◆ TASK DESCRIPTION ◆
The following data has a line with "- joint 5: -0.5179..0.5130" and a line with "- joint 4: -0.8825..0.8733". Write out exactly those lines and all the lines between them.
------------------------------
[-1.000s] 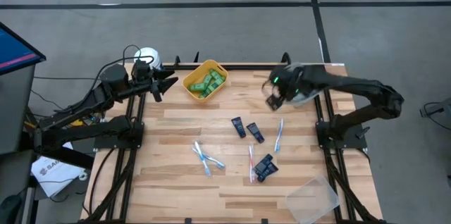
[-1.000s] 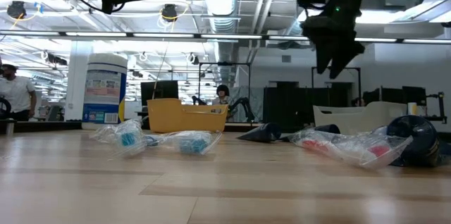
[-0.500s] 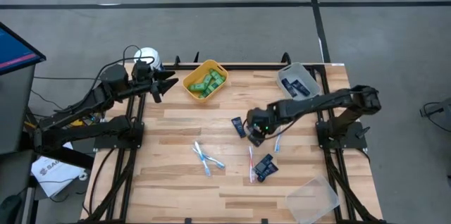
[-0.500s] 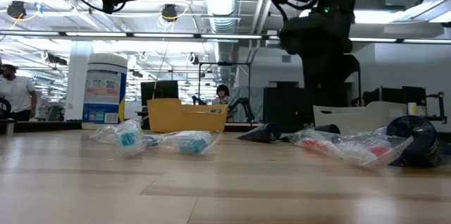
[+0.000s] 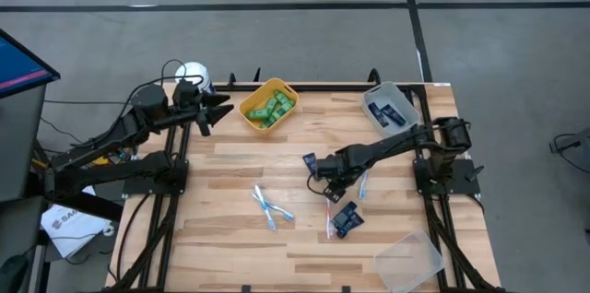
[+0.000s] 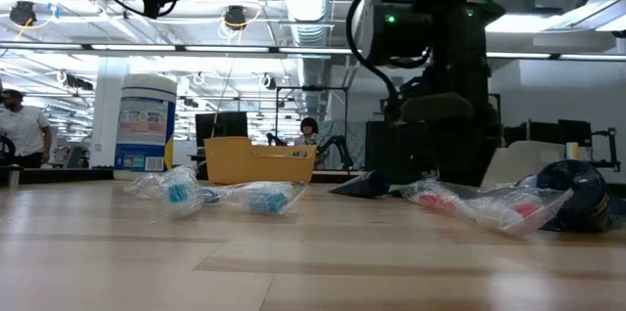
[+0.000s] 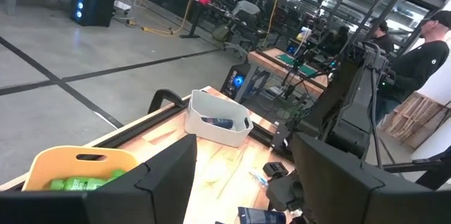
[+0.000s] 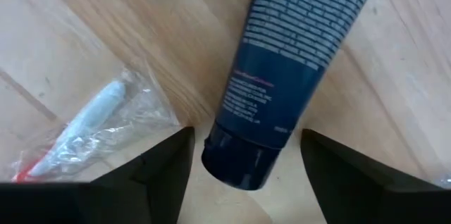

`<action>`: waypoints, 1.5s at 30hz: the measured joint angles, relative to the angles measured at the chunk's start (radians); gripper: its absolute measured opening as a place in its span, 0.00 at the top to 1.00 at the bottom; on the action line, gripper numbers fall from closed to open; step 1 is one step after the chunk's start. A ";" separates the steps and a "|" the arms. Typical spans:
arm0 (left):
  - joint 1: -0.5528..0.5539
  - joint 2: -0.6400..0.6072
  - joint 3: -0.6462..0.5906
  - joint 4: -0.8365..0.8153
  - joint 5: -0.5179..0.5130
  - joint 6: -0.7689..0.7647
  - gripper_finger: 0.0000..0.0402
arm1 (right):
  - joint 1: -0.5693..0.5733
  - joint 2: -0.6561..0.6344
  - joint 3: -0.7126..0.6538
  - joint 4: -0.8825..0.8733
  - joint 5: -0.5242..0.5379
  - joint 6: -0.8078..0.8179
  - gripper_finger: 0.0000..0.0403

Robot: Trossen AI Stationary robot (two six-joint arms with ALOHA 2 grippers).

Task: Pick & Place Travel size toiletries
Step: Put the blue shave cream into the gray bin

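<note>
Wooden table (image 5: 221, 238), right gripper (image 5: 329, 176) low at mid-table with fingers spread either side of a navy tube (image 8: 296, 62), presumably lined up for a grab (a bagged toothbrush (image 8: 84, 122) lies just beside). Tube lies flat, cap end between the fingers, long axis running away from the wrist. Left gripper (image 5: 214, 109) waits open by the yellow bin (image 5: 249, 107).

You are getting no readable text anywhere. Navy tube (image 8: 296, 62) under right wrist camera is carrying white and pink print lines, too blurred to read. Canister (image 6: 145, 123) at bench's far edge is showing colourful label, words illegible. Nothing else is bearing lettering you can make out.
</note>
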 joint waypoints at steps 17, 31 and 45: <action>0.000 0.000 0.000 0.000 -0.002 0.001 0.42 | -0.022 -0.035 -0.006 -0.006 -0.014 -0.102 0.72; 0.000 0.000 0.000 0.000 -0.003 0.001 0.42 | -0.432 -0.500 -0.004 -0.232 0.177 -0.231 0.72; 0.000 0.000 0.000 0.000 -0.003 -0.001 0.42 | -0.924 -0.374 -0.004 -0.275 0.213 -0.496 0.72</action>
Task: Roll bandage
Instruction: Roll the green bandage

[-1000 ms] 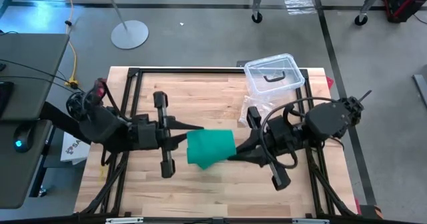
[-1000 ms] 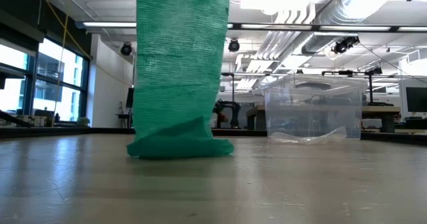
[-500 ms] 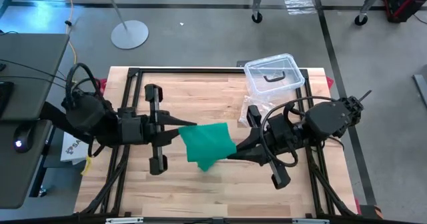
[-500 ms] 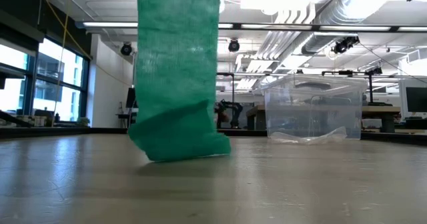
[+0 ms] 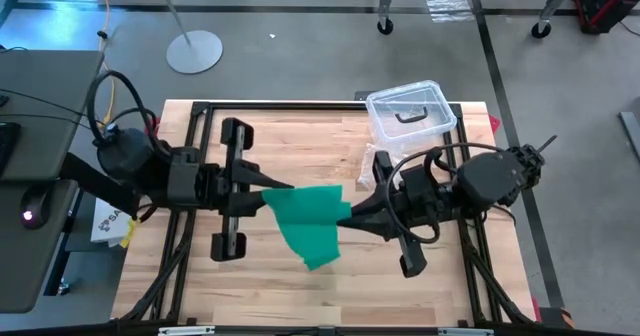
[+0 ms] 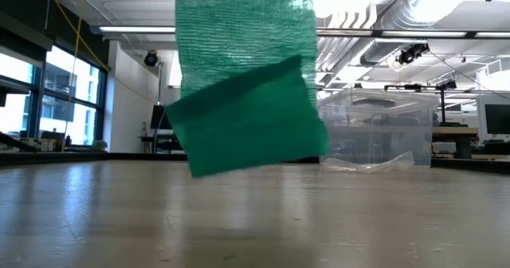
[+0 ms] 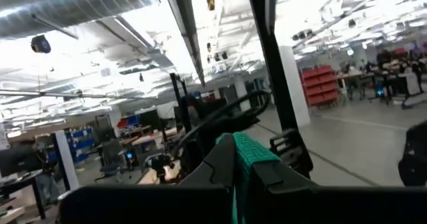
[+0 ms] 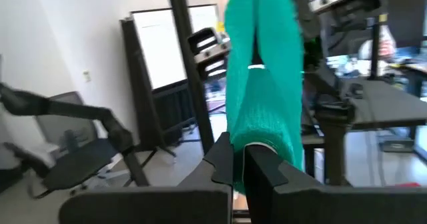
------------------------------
◆ TASK OUTPUT ◆
  - joint 5: -0.5179..0.5130
  - joint 6: -0.7689..0.7647
  - gripper_finger: 0.0000..0.0402
arm1 (right):
  - joint 1: -0.5693..0.5733
  - joint 2: -0.6561..0.6344
  - joint 3: -0.7126..0.6538
  - joint 4: -0.8825..0.8733

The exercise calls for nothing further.